William Pember Reeves
This eBook from the Gutenberg Project consists of approximately 371 pages of information about The Long White Cloud.

The Long White Cloud eBook

William Pember Reeves
This eBook from the Gutenberg Project consists of approximately 371 pages of information about The Long White Cloud.

He gave the natives seed potatoes and the seeds of cabbages and turnips.  The potatoes were cultivated with care and success.  One tribe had sufficient self-control not to eat any for three years; then they had abundance.  Gradually the potato superseded amongst them the taro and fern-root, and even to some extent the kumara.  The cabbages and turnips were allowed to run wild, and in that state were still found flourishing fifty years afterwards.  The Maoris of Poverty Bay had a story that Cook gave to one of their chiefs a musket with a supply of powder and lead.  The fate of the musket was that the first man to fire it was so frightened by the report and recoil that he flung it away into the sea.  The powder the natives sowed in the ground believing it to be cabbage seed.  Of the lead they made an axe, and when the axe bent at the first blow they put it in the fire to harden it.  When it then ran about like water they tried to guide it out of the fire with sticks.  But it broke in pieces, and they gave up the attempt.  With better results Cook turned fowls and pigs loose to furnish the islanders with flesh-meat.  To this day the wild pigs which the settlers shoot and spear in the forests and mountain valleys, are called after Captain Cook, and furnish many a solitary shepherd and farmer with a much more wholesome meal than they would get from “tame” pork.  The Maoris who boarded Cook’s ships thought at first that pork was whale’s flesh.  They said the salt meat nipped their throats, which need not surprise us when we remember what the salt junk of an eighteenth century man-of-war was like.  They ate ship’s biscuit greedily, though at first sight they took it for an uncanny kind of pumice-stone.  But in those days they turned with loathing from wine and spirits—­as least Crozet says so.

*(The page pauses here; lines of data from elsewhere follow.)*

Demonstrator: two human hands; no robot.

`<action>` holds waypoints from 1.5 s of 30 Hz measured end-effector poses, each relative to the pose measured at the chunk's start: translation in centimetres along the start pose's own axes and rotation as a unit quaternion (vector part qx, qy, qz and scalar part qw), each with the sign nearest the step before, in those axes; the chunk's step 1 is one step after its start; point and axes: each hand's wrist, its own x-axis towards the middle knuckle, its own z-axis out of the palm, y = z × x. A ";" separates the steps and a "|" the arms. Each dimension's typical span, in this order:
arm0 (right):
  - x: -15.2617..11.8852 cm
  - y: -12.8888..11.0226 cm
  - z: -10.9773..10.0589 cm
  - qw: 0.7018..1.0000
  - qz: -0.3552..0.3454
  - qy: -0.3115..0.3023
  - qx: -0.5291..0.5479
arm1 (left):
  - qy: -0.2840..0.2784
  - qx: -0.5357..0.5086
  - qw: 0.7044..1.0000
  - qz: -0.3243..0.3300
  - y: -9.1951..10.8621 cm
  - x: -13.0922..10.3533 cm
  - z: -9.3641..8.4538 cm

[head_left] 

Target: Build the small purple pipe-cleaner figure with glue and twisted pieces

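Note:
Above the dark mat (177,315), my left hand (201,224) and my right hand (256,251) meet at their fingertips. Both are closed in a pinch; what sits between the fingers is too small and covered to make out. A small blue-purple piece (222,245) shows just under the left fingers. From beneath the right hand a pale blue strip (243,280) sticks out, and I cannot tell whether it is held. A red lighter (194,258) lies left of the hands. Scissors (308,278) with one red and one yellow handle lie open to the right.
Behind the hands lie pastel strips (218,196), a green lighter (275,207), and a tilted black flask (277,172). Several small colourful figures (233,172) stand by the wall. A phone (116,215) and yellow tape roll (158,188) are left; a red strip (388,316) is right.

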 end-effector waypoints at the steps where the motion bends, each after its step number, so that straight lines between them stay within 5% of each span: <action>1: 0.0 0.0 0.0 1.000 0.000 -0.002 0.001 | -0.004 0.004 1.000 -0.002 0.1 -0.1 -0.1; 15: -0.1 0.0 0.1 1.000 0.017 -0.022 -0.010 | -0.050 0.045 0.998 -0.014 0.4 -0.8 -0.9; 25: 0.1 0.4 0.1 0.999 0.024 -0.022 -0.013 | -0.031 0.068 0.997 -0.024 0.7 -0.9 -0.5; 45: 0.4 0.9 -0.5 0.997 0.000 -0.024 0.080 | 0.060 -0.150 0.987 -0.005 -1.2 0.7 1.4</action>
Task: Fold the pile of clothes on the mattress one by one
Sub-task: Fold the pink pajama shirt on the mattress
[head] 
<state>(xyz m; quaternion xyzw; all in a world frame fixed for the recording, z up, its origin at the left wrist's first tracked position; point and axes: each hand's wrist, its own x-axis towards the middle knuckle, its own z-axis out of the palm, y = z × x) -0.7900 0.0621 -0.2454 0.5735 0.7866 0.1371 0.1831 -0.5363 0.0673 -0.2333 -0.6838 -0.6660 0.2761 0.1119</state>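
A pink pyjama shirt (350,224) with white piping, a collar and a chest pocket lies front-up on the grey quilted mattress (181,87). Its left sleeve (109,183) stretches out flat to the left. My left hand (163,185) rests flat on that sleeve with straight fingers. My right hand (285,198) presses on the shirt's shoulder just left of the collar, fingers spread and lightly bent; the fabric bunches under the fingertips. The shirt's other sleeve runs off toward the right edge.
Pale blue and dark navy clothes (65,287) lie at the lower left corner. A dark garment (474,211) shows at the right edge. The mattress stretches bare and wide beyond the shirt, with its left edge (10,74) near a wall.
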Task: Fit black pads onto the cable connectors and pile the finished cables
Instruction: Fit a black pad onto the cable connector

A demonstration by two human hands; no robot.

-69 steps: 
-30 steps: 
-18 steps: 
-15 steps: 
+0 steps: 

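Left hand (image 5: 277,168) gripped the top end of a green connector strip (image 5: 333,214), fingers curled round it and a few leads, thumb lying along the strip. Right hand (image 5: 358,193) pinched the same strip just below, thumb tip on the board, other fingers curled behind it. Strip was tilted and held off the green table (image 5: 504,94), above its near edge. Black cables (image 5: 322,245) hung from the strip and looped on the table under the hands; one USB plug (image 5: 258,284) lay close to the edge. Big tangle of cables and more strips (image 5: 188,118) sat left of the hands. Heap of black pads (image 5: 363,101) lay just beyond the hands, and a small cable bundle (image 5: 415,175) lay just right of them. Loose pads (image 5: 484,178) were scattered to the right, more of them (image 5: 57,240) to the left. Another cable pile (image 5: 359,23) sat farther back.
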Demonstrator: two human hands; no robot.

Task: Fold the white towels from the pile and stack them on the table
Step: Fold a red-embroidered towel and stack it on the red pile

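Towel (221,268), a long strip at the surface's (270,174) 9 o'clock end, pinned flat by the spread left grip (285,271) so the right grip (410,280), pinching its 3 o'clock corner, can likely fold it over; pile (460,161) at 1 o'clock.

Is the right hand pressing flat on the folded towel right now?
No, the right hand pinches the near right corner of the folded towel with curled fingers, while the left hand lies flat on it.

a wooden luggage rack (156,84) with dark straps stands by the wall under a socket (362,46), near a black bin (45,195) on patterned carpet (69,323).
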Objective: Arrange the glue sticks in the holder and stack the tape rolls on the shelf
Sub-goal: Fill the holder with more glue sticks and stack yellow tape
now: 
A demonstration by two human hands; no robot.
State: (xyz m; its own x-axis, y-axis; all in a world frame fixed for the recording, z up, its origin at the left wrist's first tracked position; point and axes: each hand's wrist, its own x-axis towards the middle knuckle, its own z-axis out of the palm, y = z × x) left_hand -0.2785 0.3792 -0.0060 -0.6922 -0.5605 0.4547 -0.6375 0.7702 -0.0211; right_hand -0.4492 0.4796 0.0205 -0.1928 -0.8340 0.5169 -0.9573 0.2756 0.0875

What Captain Cook thought of the Maori is a common-place of New Zealand literature.  Every maker of books gives a version of his notes.  What the Maori thought of Captain Cook is not so widely known.  Yet it is just as interesting, and happily the picture of the great navigator as he appeared to the savages has been preserved for us.  Among the tribe living at Mercury Bay when the Endeavour put in there was a boy—­a little fellow of about eight years old, but possessing the name of Horeta Taniwha (Red-smeared Dragon)—­no less.  The child lived through all the changes and chances of Maori life and warfare to more than ninety years of age.  In his extreme old age he would still tell of how he saw Kapene Kuku—­Captain Cook.  Once he told his story to Governor Wynyard, who had it promptly taken down.  Another version is also printed in one of Mr. John White’s volumes.[1] The two do not differ in any important particular.  The amazing apparition of the huge white-winged ship with its crew of goblins, and what they said, and what they did, and how they looked, had remained clearly photographed upon the retina of Taniwha’s mind’s-eye for three-quarters of a century.  From his youth up he had, of course, proudly repeated the story.  A more delightful child’s narrative it would be hard to find.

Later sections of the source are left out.